Finding Burden of Retention and Production Outweighs Benefit, Court Allows Recycling of Back Up Tapes

Gulfstream Worldwide Realty, Inc. v. Phillips Elecs. N. Am. Corp., 2007 WL 5685128 (D.N.M. Oct. 19, 2007)

In this case, arising out of a claim for a commission on the sale of a semiconductors plant, Phillips Electronics North America (“PENAC”) moved the court for a protective order to allow NXP Semiconductors USA, Inc., a non party, to erase and reuse backup tapes that potentially contained information relevant to the lawsuit.  NXP’s backup tapes are implicated by its relationship with Royal Phillips, PENAC’s parent company and the holder of a 19.9% interest in NXP, a company formed following Royal Phillips’s sale of its semiconductor business.  Many of the former employee’s of Royal Phillip’s semiconductor business went to work for NXP.

Per the court’s instruction, PENAC worked with NXP to obtain the discovery that Gulfstream sought.  Eventually, NXP advised PENAC that it planned to “follow its normal course of business” and erase and reuse the backup tapes for one of its computer systems.  NXP indicated that there were 1080 tapes at issue, each of which would take approximately four hours to individually search, and that the tapes began in September 2006, several months following the close of the sale at issue.  If the tapes could not be reused, the cost to NXP to acquire new tapes would have been $60,000.00 and a three-week-wait for the tapes to arrive.  PENAC advised the court in its motion that the tapes did contain a few documents created by Brian Sloan, an individual deposed by Gulfstream.  However, PENAC testified that Sloan no longer worked for NXP, that his relevant information had been separately preserved, and that there was no need to take his information from the back up tapes.

Gulfstream opposed allowing the reuse of the backup tapes. It argued that PENAC failed to show the “extraordinary circumstances” required to justify the protective order, that the tapes could contain relevant documents from Sloan and others, and that “[w]ithout sufficient information as to whether those documents have been produced, whether they are responsive, and what the documents contain, Gulfstream simply has to assume the worst that these documents set forth the information Gulfstream has been seeking but has yet to receive from [PENAC]-a simple accounting of what happened to the property at issue in this case.”

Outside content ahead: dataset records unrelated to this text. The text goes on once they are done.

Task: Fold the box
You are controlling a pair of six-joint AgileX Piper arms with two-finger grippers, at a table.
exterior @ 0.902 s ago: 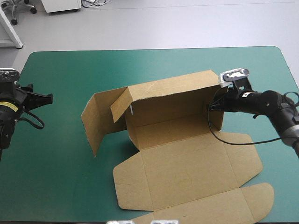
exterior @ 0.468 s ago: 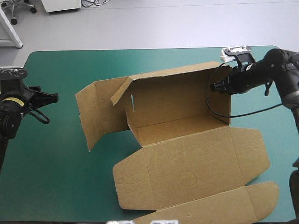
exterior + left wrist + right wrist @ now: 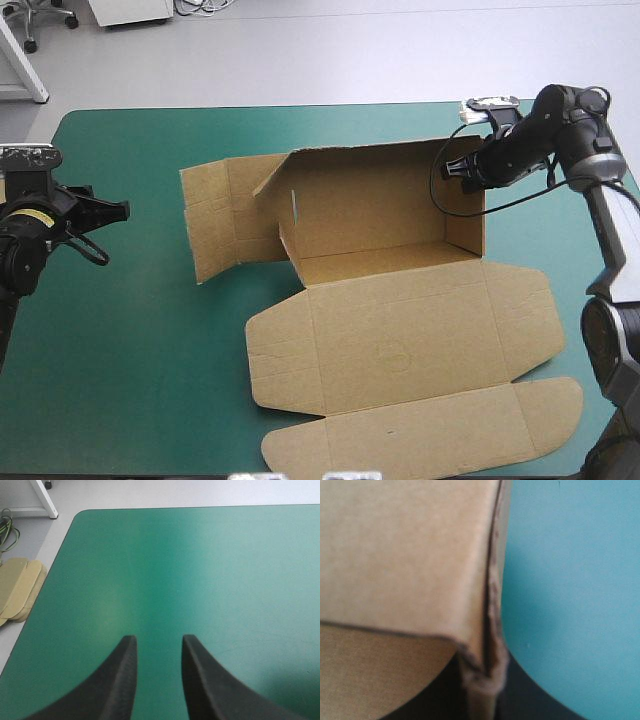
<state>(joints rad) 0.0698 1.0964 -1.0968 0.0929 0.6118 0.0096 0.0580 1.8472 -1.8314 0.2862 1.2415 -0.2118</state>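
the box [image 3: 400, 340] is seen from above as a half-raised tray. its back wall and one end wall are stood up, a flap is swung outward at the other end, and the lid is laid flat on the teal-green cover [image 3: 130, 330]. the right gripper [image 3: 462, 170] is set at the upper corner where the back wall meets the raised end wall. in the right wrist view the board's edge is caught between the black fingers [image 3: 525, 700], which are all but closed on it. from the fingertips the brown wall runs straight ahead, with board spread to one side of them and bare cover to the other. the left gripper [image 3: 122, 210] is held low over the cover, well apart from the box, with its tips turned towards the outward flap. in the left wrist view its fingers [image 3: 120, 680] are parted by a narrow gap, and only bare cover is seen between and ahead of them.
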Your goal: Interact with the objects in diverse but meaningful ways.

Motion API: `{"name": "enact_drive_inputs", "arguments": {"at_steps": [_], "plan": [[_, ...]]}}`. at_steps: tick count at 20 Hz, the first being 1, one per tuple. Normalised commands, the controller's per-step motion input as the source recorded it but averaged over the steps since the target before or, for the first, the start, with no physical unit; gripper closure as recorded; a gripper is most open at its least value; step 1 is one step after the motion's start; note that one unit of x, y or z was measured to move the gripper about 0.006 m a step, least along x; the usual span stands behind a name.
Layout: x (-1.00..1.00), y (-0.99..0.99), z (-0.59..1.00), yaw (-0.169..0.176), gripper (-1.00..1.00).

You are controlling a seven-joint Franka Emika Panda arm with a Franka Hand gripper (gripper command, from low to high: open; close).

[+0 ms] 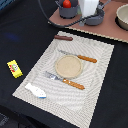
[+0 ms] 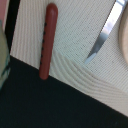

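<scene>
A brown sausage [image 1: 63, 37] lies on the black table at the far edge of the striped placemat [image 1: 95, 70]; the wrist view shows it close up [image 2: 47, 40], half on the mat. A yellow packet [image 1: 14, 68] lies off the mat towards the exterior view's left. A white-and-blue fish [image 1: 36, 90] lies on the mat's near corner. A red tomato [image 1: 66, 4] sits in a grey pot at the back. A grey-blue saucepan [image 1: 95, 19] stands beside it. My white gripper [image 1: 89, 7] hangs over the saucepan, cut off by the frame's top; its fingers are hidden.
A round beige plate [image 1: 68, 66] lies mid-mat between a knife [image 1: 80, 57] and a fork [image 1: 65, 80], both orange-handled. The knife's blade also shows in the wrist view [image 2: 105, 35]. A brown board [image 1: 107, 27] at the back carries the pots and a bowl [image 1: 122, 17].
</scene>
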Motion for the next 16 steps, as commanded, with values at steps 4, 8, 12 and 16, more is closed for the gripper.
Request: {"name": "enact_drive_inputs", "arguments": {"at_steps": [4,8,12,16], "plan": [[-0.79,-0.23,-0.51,-0.089,-1.0],[-0.78,-0.22,-0.62,-0.086,-1.0],[-0.79,-0.11,-0.63,-0.074,-1.0],[-0.78,-0.06,-0.62,-0.065,-1.0]]}}
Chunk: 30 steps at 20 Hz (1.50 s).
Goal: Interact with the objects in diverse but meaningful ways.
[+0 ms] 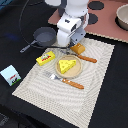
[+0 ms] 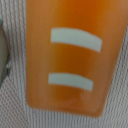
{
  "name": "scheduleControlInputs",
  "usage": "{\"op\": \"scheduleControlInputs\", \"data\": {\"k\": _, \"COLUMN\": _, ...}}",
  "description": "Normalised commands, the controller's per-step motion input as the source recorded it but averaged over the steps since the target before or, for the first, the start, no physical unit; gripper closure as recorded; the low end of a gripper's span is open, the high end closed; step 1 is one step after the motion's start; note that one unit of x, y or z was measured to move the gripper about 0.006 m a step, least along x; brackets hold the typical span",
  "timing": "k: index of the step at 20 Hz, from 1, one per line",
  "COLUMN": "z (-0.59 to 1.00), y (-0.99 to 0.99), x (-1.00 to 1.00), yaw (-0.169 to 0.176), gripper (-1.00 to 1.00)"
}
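The orange-brown bread block (image 1: 78, 49) lies on the woven placemat (image 1: 100, 75), just past the round tan plate (image 1: 67, 67). It fills the wrist view (image 2: 75, 55), where its two pale score marks show. My gripper (image 1: 74, 45) hangs right over the block; the hand's body hides the fingers, and none show in the wrist view. The yellow holed cheese wedge (image 1: 66, 64) sits on the plate. The yellow red-labelled box (image 1: 45, 58) lies towards the exterior view's left of the plate. The grey saucepan (image 1: 44, 35) and the small white carton (image 1: 11, 74) stand off the mat.
An orange-handled knife (image 1: 86, 58) lies beside the bread block and an orange-handled fork (image 1: 67, 81) lies in front of the plate. A pink toy hob (image 1: 102, 25) with black burners and a bowl (image 1: 122, 17) stand at the back. The plate's rim (image 2: 2, 50) shows in the wrist view.
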Motion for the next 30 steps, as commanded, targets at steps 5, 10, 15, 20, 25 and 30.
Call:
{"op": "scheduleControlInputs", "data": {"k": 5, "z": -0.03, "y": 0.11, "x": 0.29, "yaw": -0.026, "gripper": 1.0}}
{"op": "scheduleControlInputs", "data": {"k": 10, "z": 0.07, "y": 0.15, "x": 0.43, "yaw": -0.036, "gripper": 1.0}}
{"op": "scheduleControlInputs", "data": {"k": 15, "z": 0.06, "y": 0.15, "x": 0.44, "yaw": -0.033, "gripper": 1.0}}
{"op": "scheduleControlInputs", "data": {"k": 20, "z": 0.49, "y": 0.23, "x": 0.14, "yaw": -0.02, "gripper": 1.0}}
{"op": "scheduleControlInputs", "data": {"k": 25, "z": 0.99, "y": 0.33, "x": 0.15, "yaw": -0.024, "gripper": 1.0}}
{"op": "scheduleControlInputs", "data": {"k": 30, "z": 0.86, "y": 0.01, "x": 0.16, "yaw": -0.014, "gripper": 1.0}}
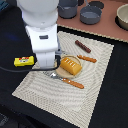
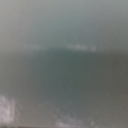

At a hearing, PENAC addressed the issue of Sloan’s documents and indicated that it was unsure whether the backup mirrored Sloan’s hard drive but that Sloan’s computer was preserved as a “separate entity” and not simply “dumped” on “this backup system.”  PENAC further argued that although they would concede that there was no guarantee that the information on the tapes was only from 2006, whatever was on Sloan’s laptop was not on the back up tapes at issue.  PENAC also conceded that it did not know how Sloan’s laptop information would have physically been transferred to the backup system nor whether Sloan might have saved specifically to the backup tape system.  On the other hand, the court noted that “Gulfstream could not respond to the Court’s question of whether it would expend any effort to search thorough [sic] the back up tapes if they were produced.”  Gulfstream also conceded that it would not object to reusing the tapes if NXP or PENAC could offer assurance that the information on the backup tapes was still on the system and would not be lost.

The court’s analysis focused on the issue of burden vs. benefit.  The court ruled in favor of PENAC stating, “[t]he burden of requiring NXP to retain and produce the backup tapes…outweighs any possible benefits flowing from their production.”  The court also indicated its belief that that the court could “put in place certain conditions that will protect Gulfstream from the remote possibility that there is useable evidence on the backup tapes.”  Those conditions required PENAC and NXP to instruct their employees not to delete anything from their laptops and to require NXP’s recycling to be undertaken “as slowly as possible so that if the parties discover it is erasing evidence, it can salvage as much as possible for use in this case.”  Accordingly, the court granted the motion for a protective order, in part, but indicated NXP would be allowed to begin recycling only after filing its own motion and affidavit noting that under Rule 26(c) a protective order will be granted to the party from whom discovery is sought.